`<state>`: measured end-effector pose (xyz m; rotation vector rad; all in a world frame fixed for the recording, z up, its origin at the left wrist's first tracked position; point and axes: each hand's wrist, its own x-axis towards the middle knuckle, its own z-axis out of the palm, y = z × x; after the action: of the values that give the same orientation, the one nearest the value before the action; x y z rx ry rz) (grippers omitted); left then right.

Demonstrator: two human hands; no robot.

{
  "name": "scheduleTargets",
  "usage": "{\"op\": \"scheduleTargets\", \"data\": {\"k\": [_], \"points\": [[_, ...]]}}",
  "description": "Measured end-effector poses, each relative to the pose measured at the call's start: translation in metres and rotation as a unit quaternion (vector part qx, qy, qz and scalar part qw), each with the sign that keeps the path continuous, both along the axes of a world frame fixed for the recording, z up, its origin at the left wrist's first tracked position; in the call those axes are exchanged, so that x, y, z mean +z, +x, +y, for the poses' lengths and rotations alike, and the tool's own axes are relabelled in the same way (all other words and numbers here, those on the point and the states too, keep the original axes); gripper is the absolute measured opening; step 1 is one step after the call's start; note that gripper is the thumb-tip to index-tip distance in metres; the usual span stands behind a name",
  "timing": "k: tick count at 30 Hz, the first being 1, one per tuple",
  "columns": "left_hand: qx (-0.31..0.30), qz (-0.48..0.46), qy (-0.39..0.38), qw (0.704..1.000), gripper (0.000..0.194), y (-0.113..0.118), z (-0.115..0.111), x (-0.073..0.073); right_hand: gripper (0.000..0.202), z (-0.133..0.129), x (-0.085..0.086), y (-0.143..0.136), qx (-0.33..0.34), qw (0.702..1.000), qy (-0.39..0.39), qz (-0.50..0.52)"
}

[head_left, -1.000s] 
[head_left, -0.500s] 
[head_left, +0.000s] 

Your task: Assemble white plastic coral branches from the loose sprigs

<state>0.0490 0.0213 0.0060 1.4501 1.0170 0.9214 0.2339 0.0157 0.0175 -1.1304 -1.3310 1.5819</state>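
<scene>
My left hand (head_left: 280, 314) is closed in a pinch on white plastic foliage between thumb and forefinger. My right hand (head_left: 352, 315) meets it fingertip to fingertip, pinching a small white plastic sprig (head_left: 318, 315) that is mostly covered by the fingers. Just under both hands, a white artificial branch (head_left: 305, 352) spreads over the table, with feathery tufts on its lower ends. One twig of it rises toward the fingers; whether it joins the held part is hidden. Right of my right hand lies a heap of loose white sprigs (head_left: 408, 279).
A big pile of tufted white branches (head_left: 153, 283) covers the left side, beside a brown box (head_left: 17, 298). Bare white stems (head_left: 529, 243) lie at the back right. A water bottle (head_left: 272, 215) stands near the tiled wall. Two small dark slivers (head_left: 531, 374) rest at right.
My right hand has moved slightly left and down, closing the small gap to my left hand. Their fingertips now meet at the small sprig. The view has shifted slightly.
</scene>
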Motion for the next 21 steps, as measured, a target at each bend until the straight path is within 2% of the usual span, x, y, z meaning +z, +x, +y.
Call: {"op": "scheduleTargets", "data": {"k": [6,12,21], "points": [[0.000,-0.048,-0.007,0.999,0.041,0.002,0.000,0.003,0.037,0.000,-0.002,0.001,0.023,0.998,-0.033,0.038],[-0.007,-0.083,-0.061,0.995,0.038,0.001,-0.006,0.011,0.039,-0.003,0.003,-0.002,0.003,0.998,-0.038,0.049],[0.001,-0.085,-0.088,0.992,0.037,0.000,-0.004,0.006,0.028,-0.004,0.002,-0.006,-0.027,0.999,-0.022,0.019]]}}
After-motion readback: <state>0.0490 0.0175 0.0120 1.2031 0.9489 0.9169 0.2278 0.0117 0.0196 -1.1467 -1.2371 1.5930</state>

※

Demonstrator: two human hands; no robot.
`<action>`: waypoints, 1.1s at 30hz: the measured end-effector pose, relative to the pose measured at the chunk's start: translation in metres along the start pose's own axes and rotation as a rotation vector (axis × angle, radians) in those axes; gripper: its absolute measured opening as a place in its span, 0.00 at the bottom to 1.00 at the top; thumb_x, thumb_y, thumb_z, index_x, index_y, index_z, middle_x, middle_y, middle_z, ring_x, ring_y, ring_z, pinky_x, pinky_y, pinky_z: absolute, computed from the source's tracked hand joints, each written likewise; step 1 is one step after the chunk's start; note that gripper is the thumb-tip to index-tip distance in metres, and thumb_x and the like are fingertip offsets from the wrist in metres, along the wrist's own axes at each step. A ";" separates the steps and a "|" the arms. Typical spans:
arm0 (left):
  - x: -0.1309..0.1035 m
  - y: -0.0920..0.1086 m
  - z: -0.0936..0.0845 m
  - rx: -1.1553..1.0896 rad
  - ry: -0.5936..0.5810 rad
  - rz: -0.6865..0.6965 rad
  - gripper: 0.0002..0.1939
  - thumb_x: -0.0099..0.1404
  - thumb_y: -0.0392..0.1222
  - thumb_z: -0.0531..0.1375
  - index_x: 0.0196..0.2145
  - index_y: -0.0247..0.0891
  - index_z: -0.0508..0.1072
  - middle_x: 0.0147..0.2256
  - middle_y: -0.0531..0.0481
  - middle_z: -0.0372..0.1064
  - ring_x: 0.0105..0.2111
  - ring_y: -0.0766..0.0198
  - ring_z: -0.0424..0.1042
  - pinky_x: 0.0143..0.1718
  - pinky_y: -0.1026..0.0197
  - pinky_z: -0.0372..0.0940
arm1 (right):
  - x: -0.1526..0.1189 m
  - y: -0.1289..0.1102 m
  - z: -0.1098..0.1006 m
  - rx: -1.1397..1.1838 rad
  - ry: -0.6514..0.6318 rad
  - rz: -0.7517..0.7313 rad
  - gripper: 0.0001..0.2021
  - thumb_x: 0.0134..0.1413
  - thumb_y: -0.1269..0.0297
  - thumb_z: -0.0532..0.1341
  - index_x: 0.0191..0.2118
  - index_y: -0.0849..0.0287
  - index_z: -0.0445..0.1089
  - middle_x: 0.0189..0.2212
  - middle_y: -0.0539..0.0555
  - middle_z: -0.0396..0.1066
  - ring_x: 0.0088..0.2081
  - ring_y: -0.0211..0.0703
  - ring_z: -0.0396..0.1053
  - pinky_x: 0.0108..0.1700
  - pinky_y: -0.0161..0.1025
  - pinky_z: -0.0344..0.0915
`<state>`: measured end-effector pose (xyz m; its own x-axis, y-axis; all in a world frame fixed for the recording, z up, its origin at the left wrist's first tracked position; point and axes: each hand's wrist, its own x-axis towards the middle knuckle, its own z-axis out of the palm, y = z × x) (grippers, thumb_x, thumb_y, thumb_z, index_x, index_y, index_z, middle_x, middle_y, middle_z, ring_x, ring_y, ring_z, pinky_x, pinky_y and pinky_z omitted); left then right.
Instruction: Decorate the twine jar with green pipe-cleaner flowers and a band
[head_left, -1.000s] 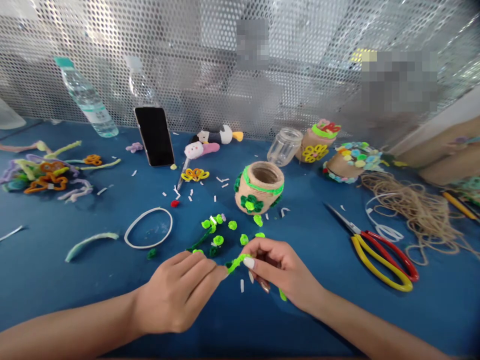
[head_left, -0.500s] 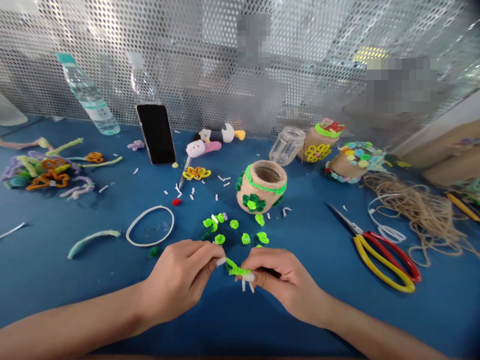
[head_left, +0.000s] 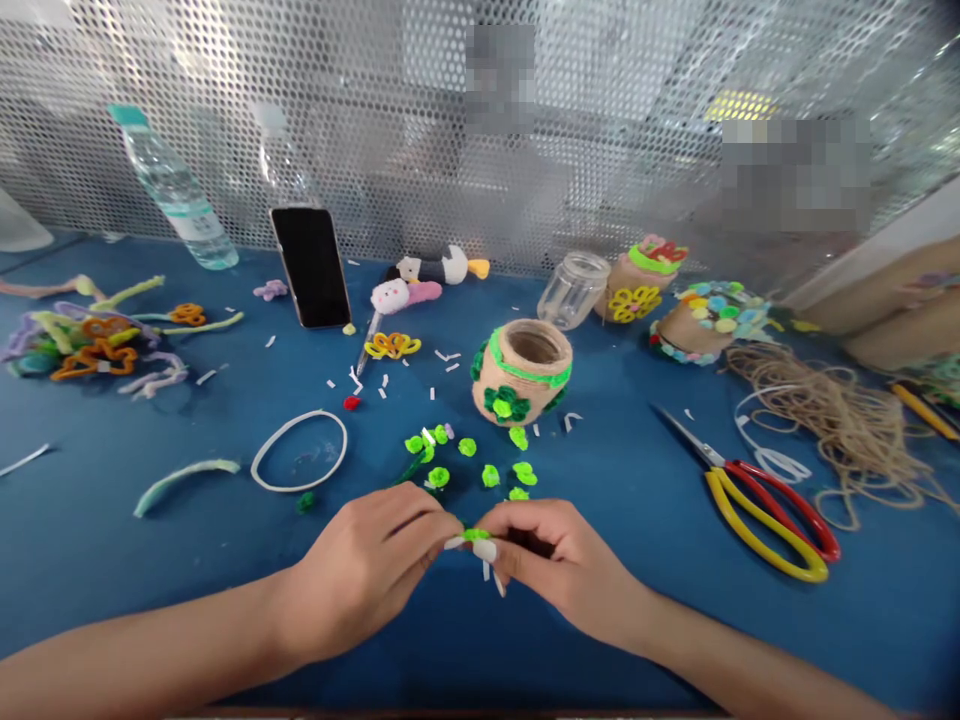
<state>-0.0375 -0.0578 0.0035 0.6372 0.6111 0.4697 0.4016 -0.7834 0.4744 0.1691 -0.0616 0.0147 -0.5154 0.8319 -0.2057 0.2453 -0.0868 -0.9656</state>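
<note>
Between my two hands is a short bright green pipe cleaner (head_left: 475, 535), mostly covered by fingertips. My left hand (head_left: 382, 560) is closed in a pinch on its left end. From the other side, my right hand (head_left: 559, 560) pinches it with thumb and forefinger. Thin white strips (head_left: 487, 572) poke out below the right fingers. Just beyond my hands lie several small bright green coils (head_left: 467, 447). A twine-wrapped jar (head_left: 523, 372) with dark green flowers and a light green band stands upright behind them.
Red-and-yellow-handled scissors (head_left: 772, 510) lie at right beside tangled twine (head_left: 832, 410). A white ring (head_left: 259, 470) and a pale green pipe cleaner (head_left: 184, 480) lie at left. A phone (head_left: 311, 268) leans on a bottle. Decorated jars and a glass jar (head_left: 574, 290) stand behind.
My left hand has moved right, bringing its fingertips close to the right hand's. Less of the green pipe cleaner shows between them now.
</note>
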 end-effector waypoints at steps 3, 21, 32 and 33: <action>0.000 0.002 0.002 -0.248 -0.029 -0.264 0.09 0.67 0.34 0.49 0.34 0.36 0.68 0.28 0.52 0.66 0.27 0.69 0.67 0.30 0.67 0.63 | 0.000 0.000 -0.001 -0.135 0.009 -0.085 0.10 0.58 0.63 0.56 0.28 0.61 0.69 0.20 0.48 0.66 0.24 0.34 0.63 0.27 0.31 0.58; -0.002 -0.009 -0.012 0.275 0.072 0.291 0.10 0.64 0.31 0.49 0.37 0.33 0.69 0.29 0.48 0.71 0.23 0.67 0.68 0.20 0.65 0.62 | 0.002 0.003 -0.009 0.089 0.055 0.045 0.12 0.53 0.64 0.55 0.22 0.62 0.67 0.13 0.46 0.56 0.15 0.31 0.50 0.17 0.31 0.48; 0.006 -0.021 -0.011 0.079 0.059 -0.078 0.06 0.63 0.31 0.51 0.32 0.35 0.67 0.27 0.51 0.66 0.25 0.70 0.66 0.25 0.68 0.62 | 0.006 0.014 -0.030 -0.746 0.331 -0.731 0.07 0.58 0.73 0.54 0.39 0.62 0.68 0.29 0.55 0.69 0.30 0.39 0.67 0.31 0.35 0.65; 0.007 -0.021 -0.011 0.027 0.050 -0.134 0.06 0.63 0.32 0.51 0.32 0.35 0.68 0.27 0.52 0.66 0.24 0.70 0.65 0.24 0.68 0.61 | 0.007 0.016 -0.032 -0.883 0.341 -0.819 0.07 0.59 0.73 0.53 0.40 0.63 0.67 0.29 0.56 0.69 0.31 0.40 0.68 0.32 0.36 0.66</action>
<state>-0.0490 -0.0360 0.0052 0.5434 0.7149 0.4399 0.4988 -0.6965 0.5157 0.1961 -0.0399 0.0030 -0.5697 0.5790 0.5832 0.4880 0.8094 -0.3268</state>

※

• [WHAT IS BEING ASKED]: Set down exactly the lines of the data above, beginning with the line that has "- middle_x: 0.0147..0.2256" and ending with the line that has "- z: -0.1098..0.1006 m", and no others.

• [ANSWER FOR THE TASK]:
  - middle_x: 0.0147..0.2256
  - middle_y: -0.0531..0.0481
  - middle_z: -0.0372..0.1064
  - ring_x: 0.0105..0.2111
  - ring_y: -0.0766..0.0198
  - ring_z: -0.0424..0.1042
  - pinky_x: 0.0143..0.1718
  - pinky_y: -0.1026..0.0197
  - pinky_z: -0.0372..0.0940
arm1 (right):
  - x: -0.1526..0.1189 m
  - y: -0.1289..0.1102 m
  - z: -0.1098..0.1006 m

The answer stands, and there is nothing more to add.